Aim of the exercise> Please copy each line from the entries that contains the string "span".

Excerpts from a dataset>

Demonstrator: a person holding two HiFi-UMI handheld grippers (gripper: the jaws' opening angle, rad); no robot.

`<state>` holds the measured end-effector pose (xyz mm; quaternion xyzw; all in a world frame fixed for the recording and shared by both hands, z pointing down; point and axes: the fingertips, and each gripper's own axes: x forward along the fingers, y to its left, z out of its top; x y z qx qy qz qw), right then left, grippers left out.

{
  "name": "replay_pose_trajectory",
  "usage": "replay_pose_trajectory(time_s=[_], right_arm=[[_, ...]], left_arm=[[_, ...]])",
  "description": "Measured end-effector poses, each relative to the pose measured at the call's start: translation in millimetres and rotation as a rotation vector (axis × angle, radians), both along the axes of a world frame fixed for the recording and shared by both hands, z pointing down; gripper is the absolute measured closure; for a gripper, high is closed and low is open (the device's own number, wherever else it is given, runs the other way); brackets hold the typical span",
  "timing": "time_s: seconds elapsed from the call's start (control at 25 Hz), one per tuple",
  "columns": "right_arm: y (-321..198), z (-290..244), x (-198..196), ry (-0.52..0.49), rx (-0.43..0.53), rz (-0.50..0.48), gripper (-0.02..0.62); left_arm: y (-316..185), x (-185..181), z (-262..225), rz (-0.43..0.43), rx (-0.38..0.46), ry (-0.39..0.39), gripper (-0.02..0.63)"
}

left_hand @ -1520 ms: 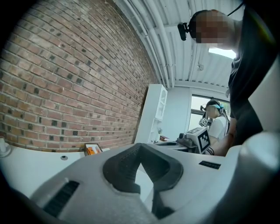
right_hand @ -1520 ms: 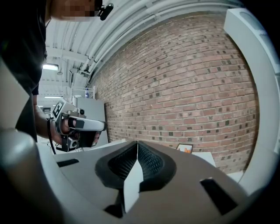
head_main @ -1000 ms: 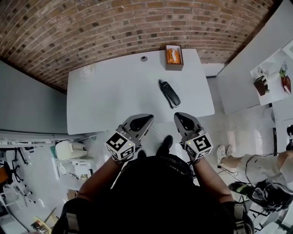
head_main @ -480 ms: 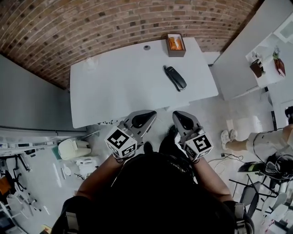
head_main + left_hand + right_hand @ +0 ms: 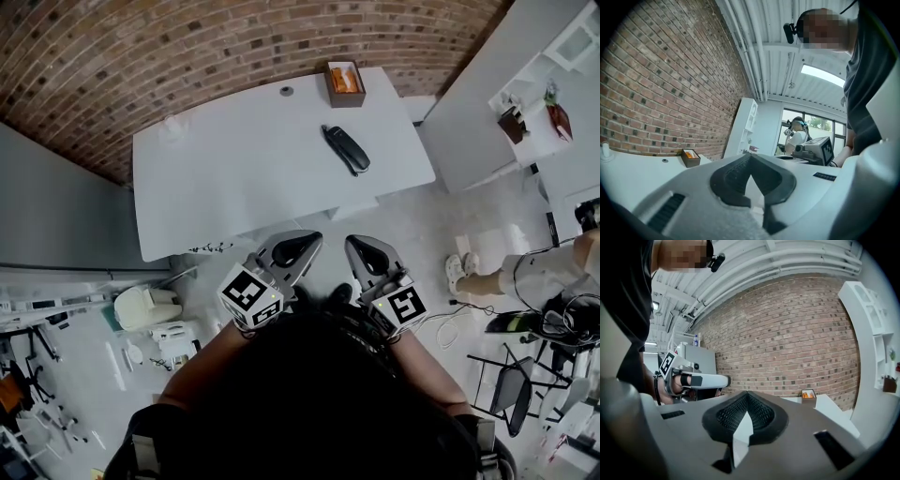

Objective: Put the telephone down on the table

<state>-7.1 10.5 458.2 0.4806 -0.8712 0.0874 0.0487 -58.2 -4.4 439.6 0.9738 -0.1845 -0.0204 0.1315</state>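
- While the telephone [image 5: 346, 150] lies flat on the white table [image 5: 234, 178] just as it did a second ago, the table now sits higher in the head view. Both grippers hang over the pale floor [image 5: 450, 216], clear of the table's near edge, where their tips overlapped that edge before.
- We see the telephone keep its place on the right part of the table. It lies slanted, a little nearer to us than the small brown box [image 5: 343, 82] with orange contents at the far edge, and nothing touches it.
- We hold the left gripper [image 5: 302, 247] and the right gripper [image 5: 359, 251] side by side close in front of our chest, much as before. Their tips point toward the table and lean slightly toward each other, with the marker cubes nearest us.
- We find the left gripper's jaws closed together with nothing between them. Its view looks across the tabletop to the box and the brick wall [image 5: 187, 56].
- We find the right gripper's jaws pressed together as well, and empty. The left gripper shows at the left of the right gripper view.
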Motion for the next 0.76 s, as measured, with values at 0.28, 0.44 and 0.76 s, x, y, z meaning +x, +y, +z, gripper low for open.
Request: replay_pose_trajectory(time_s=[0.28, 0.44, 0.76], right_arm=[[5.1, -5.1, 4.9, 0.013, 0.01, 0.001, 0.58], [7.5, -7.5, 3.2, 0.023, 0.018, -0.001, 0.58], [11.7, -10.2, -7.9, 0.036, 0.027, -0.005, 0.58]], left_arm=[[15.0, 4.6, 6.4, 0.009, -0.018, -0.004, 0.6], [16.5, -0.8, 5.6, 0.003, -0.015, -0.002, 0.6], [23.8, -9.4, 5.3, 0.017, -0.014, 0.0, 0.6]])
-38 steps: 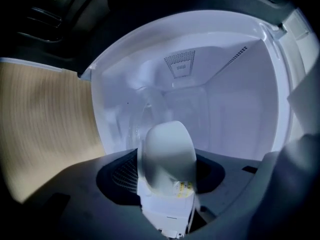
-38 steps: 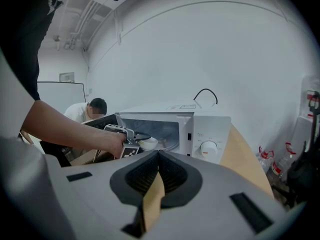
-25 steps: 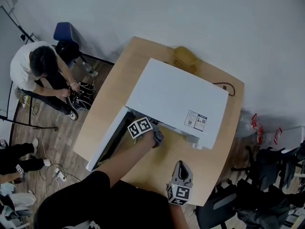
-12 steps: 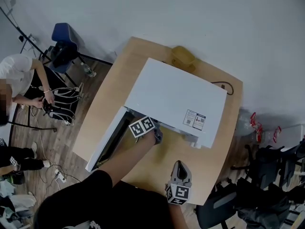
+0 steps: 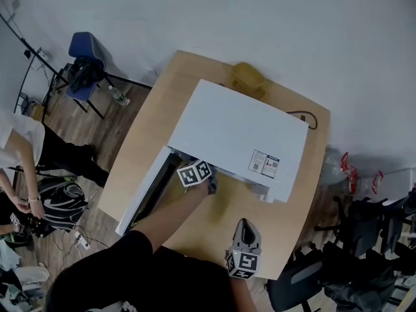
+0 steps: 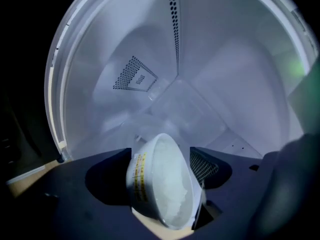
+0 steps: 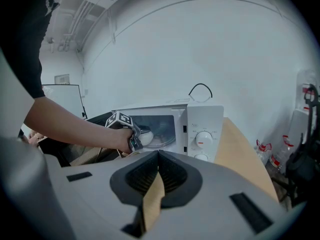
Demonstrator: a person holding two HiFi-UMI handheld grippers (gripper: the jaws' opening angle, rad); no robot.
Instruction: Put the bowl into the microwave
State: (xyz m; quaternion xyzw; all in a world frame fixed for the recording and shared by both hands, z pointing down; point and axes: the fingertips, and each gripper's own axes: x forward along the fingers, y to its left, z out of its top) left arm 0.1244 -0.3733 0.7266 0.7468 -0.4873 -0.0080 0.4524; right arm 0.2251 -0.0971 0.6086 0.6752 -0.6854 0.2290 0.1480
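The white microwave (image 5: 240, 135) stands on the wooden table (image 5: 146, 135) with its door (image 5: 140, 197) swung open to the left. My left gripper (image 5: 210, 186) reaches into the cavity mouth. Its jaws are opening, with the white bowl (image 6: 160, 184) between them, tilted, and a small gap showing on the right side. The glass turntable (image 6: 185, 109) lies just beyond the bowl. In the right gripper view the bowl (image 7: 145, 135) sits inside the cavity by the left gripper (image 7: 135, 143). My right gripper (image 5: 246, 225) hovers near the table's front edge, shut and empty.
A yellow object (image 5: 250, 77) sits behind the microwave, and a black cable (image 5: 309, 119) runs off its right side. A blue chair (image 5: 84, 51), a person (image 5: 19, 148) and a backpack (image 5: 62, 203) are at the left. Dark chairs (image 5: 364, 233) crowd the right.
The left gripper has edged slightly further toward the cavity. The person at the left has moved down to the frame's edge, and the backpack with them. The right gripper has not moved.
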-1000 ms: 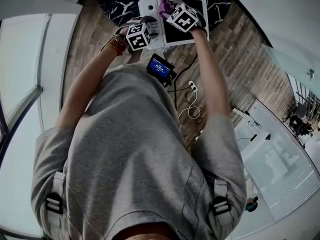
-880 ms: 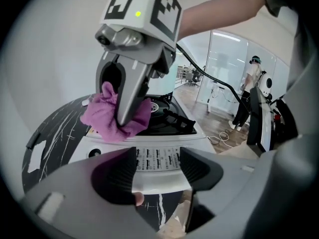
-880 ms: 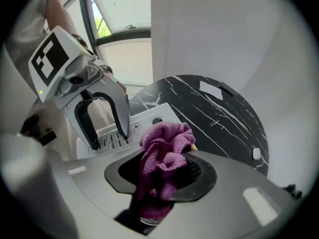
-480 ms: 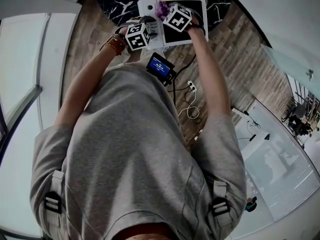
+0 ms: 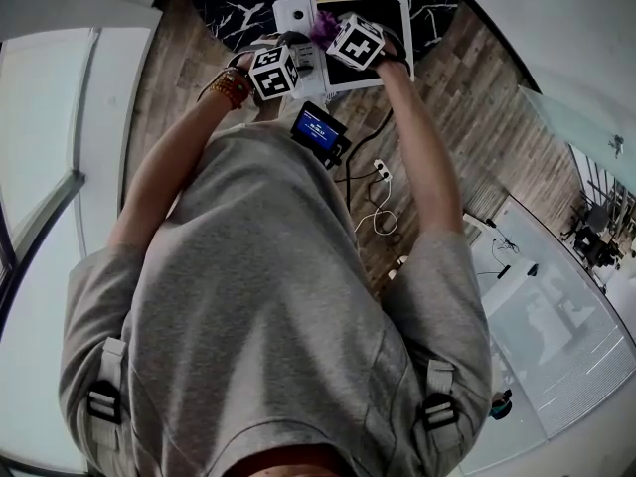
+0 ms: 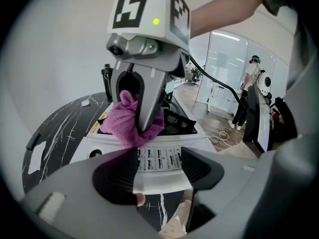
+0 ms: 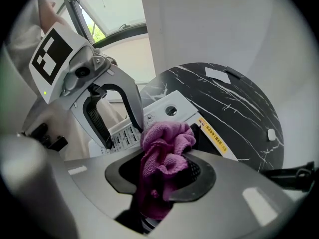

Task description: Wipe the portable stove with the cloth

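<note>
A round black worktop, veined white like marble, stands on plank floor beside glass partitions. On it sits the boxy white stove. The right tongs pinch a nubbly purple cloth on its top. The left tongs, just eased wider, stand spread at its front panel.

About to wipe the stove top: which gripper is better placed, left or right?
Right. The right gripper is shut on the purple cloth, with the cloth down at the top of the portable stove. The left gripper is open with no cloth, low at the stove's front panel.
</note>
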Demonstrator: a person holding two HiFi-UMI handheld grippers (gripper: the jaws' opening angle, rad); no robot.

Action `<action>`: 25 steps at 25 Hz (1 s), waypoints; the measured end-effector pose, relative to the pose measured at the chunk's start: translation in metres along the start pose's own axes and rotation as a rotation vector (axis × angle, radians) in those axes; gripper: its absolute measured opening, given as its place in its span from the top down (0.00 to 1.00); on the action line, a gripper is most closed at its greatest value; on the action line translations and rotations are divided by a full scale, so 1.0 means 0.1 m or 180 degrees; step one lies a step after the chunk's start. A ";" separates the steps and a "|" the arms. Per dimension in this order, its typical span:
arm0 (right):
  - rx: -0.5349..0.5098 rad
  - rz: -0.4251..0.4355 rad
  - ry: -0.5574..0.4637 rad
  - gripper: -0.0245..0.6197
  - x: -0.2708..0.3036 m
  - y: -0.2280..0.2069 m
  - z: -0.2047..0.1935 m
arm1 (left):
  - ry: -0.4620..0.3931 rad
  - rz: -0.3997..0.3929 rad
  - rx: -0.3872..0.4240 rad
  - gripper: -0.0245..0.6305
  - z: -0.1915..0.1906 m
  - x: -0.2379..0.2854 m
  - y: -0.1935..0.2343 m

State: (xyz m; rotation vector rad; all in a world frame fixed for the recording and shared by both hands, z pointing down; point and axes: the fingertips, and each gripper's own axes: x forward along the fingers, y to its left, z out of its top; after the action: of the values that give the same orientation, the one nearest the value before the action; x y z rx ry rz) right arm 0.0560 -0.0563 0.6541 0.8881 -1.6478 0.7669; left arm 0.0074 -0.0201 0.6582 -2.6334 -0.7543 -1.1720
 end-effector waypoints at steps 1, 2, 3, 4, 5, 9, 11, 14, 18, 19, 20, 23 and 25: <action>0.0021 0.0010 -0.0019 0.73 0.00 0.02 -0.01 | 0.0002 -0.0002 -0.0001 0.55 0.00 0.00 0.00; 0.0032 0.0036 -0.0033 0.73 0.01 0.05 -0.01 | 0.0003 -0.0003 -0.0001 0.55 0.00 0.00 0.00; 0.0035 0.0066 -0.0034 0.73 0.00 0.08 -0.02 | 0.0006 -0.0004 -0.0002 0.55 0.00 0.00 0.00; 0.0033 0.0092 -0.0027 0.73 -0.01 0.10 -0.03 | 0.0008 -0.0004 -0.0003 0.55 0.00 -0.01 0.00; 0.0028 0.0106 -0.0020 0.73 -0.01 0.12 -0.04 | 0.0010 -0.0003 -0.0003 0.55 0.01 -0.01 0.00; -0.0010 0.0164 0.0016 0.73 -0.01 0.22 -0.07 | 0.0006 0.0001 -0.0004 0.55 0.00 0.00 0.00; -0.0039 0.0204 0.0049 0.73 -0.01 0.26 -0.09 | 0.0006 0.0002 -0.0008 0.55 0.00 0.00 0.00; -0.0082 0.0274 0.0091 0.73 -0.02 0.34 -0.13 | 0.0012 -0.0001 -0.0014 0.55 0.01 -0.01 0.00; -0.0113 0.0346 0.0158 0.73 -0.01 0.40 -0.19 | 0.0004 0.0006 -0.0015 0.55 0.01 0.00 0.00; -0.0122 0.0380 0.0177 0.73 -0.01 0.43 -0.20 | 0.0002 0.0009 -0.0015 0.55 0.01 0.00 0.00; -0.0133 0.0422 0.0197 0.73 -0.03 0.46 -0.21 | 0.0002 0.0012 -0.0015 0.55 0.01 0.00 0.00; -0.0180 0.0512 0.0256 0.73 -0.05 0.54 -0.22 | 0.0004 0.0014 -0.0019 0.55 0.02 0.00 0.00; -0.0237 0.0539 0.0318 0.73 -0.06 0.57 -0.25 | 0.0007 0.0014 -0.0020 0.55 0.02 0.00 0.00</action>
State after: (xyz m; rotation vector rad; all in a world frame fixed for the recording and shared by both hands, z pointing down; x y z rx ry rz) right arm 0.0201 -0.0051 0.6514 0.6535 -1.6660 0.8461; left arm 0.0085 -0.0196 0.6569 -2.6371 -0.7455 -1.1779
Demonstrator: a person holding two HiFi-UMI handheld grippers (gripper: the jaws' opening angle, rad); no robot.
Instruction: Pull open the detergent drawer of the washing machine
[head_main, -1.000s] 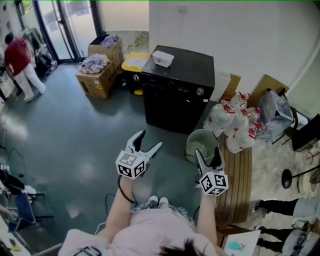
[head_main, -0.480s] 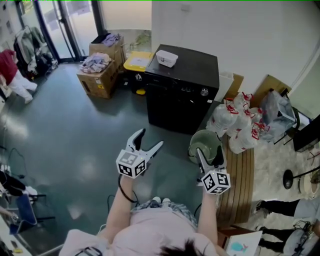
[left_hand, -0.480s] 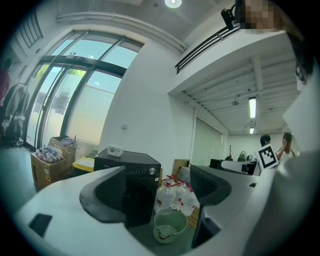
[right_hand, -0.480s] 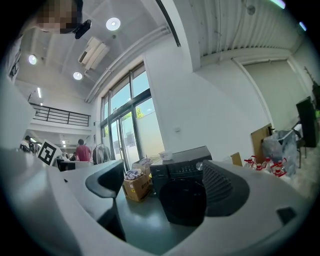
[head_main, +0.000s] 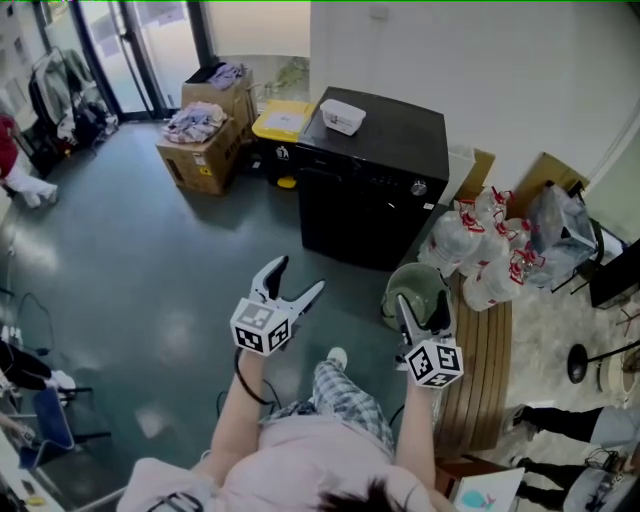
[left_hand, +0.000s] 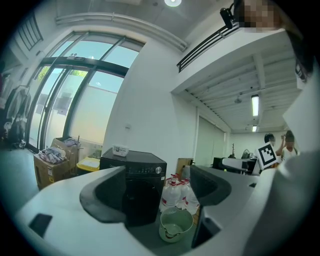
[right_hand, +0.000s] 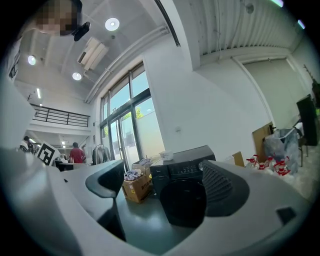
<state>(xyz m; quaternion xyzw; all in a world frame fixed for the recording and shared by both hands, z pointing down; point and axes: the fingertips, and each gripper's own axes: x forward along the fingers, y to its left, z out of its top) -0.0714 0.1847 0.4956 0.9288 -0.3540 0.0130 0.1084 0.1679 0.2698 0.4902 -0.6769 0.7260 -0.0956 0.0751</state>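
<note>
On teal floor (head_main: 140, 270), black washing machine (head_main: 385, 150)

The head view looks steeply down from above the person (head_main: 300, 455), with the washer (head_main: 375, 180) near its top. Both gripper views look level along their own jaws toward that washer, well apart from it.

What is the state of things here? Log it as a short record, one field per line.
washing machine: black, front-loading, door shut
detergent drawer: nothing seen pulled out; the front panel looks flush
on top of machine: white container
left gripper: jaws apart, just opened wider, nothing between them, well short of the machine
right gripper: the same
to one side of machine: cardboard boxes, yellow-lidded bin
to the other side: green bucket, water jugs
</note>
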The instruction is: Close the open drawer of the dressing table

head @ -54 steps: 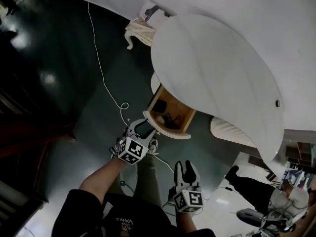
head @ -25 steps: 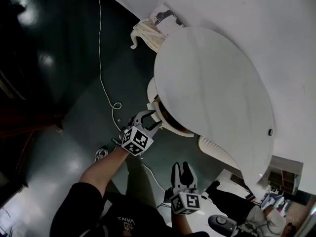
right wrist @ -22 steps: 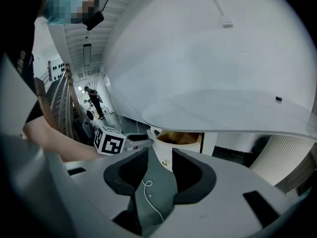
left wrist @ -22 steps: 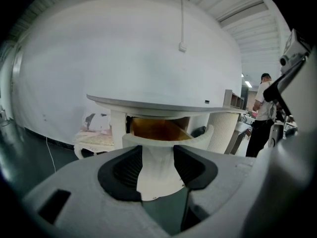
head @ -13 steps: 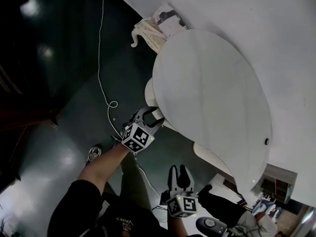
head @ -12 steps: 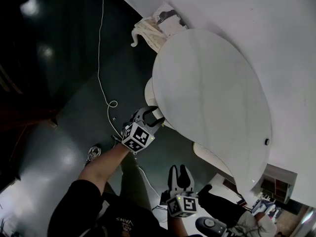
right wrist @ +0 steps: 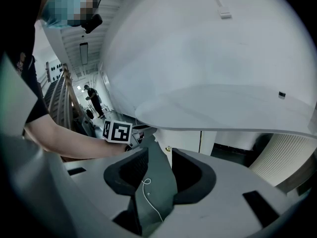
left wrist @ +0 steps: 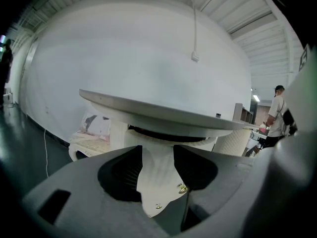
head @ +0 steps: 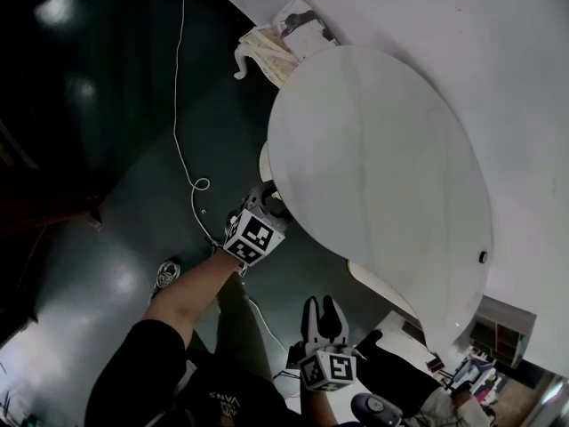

Solved exercise>
  "description": "Measured end-effector poses, each relative to the pose measured at the call's start: translation in millimetres and rotation as a rotation vector (axis × angle, radians), both along the axes of a world frame fixed for the recording and shared by both hands, z pointing down; gripper is the absolute measured closure; for a gripper, high is closed and low is open (the device's own number, wherever else it is given, runs the other way); brackets hold the typical span",
Action `<action>`: 25 steps at 25 Hz (1 s), waypoints; the measured end-effector pose, relative to the pose measured at the chunk's start: translation in metres along the start pose's own axes and rotation as a rotation vector (axis × angle, radians) in those axes; gripper: its absolute measured opening, given as its place in its span from the top down (0.00 to 1.00); on the action line, a gripper is most closed at its greatest value; on the action line translations and rotations are divided by a full scale, so 1.0 means 0.1 m or 180 degrees; step one lies a step after the chunk's start. A ";" separates the steps and a "|" the arms. Per dimension in this order, its typical span:

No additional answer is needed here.